▶ **Dataset records**
════
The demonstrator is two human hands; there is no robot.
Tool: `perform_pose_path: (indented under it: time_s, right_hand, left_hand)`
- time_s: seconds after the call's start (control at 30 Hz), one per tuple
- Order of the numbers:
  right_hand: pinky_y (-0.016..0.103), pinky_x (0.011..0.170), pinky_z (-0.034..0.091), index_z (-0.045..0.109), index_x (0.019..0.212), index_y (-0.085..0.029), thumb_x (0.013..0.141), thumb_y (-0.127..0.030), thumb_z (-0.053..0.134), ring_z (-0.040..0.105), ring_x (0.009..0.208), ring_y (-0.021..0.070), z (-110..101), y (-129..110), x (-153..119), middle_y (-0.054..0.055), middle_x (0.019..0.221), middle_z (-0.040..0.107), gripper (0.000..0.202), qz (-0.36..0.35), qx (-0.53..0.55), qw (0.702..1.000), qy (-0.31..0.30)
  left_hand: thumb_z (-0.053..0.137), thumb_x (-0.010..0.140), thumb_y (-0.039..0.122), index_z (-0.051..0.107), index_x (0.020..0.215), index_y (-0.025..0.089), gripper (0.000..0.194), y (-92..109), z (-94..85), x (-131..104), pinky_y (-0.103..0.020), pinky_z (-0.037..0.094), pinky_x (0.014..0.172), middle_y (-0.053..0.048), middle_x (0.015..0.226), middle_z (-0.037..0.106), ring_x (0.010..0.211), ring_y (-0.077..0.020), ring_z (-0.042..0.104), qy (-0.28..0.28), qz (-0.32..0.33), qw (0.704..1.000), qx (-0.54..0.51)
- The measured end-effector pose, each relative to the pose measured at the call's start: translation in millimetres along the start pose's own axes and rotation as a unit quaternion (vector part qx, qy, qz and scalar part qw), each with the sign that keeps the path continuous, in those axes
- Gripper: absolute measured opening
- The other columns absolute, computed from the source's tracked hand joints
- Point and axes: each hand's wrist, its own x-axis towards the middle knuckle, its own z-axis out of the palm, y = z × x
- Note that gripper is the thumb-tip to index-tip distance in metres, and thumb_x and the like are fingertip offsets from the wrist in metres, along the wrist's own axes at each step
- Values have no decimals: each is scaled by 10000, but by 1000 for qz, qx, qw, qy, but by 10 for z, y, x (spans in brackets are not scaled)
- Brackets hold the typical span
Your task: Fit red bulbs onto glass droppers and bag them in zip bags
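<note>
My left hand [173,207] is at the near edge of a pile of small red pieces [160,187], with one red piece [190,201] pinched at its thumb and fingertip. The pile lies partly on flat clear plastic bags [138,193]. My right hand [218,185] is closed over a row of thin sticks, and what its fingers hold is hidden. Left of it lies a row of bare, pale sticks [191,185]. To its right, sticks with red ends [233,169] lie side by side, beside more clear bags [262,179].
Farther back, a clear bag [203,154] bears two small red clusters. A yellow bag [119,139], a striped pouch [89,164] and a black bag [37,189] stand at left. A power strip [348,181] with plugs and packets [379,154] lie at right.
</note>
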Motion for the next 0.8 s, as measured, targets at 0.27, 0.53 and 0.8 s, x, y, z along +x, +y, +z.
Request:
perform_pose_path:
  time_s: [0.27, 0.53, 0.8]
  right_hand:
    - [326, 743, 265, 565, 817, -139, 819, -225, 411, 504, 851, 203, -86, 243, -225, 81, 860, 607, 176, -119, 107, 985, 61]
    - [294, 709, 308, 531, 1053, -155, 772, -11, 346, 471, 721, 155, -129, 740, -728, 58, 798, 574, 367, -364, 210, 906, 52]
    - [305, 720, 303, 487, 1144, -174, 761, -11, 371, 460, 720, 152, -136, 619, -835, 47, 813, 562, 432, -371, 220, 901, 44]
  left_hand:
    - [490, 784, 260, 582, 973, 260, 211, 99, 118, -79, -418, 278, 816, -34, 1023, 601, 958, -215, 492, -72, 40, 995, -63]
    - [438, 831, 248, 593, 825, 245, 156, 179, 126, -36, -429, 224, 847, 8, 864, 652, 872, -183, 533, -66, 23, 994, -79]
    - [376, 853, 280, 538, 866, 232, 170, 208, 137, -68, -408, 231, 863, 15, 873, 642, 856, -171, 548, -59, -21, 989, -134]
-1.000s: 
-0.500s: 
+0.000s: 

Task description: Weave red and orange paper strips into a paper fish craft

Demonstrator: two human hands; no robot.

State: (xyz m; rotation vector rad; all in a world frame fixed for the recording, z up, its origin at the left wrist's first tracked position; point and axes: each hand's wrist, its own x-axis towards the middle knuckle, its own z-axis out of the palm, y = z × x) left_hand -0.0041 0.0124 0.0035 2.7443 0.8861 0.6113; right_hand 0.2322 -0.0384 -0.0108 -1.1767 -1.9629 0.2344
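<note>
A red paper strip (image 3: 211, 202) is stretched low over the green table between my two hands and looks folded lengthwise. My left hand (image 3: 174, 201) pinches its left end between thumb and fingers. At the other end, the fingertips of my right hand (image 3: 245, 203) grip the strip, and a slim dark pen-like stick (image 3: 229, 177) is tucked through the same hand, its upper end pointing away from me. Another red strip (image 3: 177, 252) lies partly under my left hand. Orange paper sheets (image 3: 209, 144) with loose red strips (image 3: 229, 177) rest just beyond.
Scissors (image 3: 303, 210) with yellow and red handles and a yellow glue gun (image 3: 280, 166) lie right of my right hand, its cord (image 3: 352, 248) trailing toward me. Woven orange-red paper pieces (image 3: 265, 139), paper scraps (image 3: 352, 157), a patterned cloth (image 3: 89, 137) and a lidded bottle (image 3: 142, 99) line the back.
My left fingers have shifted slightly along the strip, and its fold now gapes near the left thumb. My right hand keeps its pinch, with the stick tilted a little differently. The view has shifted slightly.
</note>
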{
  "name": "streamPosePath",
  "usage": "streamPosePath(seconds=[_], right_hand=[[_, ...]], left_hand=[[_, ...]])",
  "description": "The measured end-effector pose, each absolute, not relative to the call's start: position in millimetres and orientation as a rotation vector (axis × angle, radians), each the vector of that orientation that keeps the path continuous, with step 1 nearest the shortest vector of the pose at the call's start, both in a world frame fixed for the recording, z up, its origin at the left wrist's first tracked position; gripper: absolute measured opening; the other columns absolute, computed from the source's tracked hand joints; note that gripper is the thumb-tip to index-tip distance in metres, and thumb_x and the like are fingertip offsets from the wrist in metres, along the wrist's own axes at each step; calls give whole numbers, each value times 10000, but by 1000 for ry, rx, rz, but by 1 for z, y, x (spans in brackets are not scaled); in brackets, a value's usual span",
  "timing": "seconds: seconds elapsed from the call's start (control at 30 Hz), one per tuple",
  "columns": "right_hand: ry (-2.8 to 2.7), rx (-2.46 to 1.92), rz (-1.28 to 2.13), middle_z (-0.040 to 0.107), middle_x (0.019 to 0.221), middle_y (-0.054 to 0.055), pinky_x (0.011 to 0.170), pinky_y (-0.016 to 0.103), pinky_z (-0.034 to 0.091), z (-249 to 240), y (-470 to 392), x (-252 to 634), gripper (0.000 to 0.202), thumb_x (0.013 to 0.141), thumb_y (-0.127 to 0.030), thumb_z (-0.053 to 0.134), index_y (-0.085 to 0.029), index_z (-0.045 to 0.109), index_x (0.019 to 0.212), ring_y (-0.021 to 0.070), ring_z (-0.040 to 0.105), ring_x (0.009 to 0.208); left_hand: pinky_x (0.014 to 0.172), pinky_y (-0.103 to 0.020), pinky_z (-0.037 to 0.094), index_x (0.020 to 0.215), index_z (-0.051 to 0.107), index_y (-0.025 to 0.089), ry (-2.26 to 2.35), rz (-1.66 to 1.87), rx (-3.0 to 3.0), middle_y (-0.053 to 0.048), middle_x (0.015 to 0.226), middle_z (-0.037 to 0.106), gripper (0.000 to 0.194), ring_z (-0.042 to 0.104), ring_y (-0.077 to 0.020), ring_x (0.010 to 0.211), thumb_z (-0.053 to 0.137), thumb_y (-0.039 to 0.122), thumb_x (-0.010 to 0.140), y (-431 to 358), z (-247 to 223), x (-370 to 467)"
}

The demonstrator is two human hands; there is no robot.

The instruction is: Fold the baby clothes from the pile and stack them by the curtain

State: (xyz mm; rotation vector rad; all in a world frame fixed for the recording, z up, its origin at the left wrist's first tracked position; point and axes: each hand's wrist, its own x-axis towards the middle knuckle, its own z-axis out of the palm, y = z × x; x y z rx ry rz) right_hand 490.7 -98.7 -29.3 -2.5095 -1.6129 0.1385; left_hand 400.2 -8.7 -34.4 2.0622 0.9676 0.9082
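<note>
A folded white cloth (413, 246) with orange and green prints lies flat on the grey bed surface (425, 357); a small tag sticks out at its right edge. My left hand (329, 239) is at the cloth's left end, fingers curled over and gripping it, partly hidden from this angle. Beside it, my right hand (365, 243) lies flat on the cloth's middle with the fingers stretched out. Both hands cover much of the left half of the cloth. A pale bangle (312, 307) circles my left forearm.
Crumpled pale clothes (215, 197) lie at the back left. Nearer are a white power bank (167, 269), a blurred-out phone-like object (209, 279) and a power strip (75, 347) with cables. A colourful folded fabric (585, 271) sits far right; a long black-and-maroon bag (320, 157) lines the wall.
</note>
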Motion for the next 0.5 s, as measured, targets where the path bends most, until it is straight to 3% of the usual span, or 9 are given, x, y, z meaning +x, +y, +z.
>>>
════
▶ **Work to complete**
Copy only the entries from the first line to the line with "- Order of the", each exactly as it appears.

▶ **Result for this task**
The demonstrator is two human hands; there is no robot.
Tool: `perform_pose_path: (indented under it: time_s, right_hand, left_hand)`
- time_s: seconds after the call's start (control at 30 Hz), one per tuple
- Order of the numbers:

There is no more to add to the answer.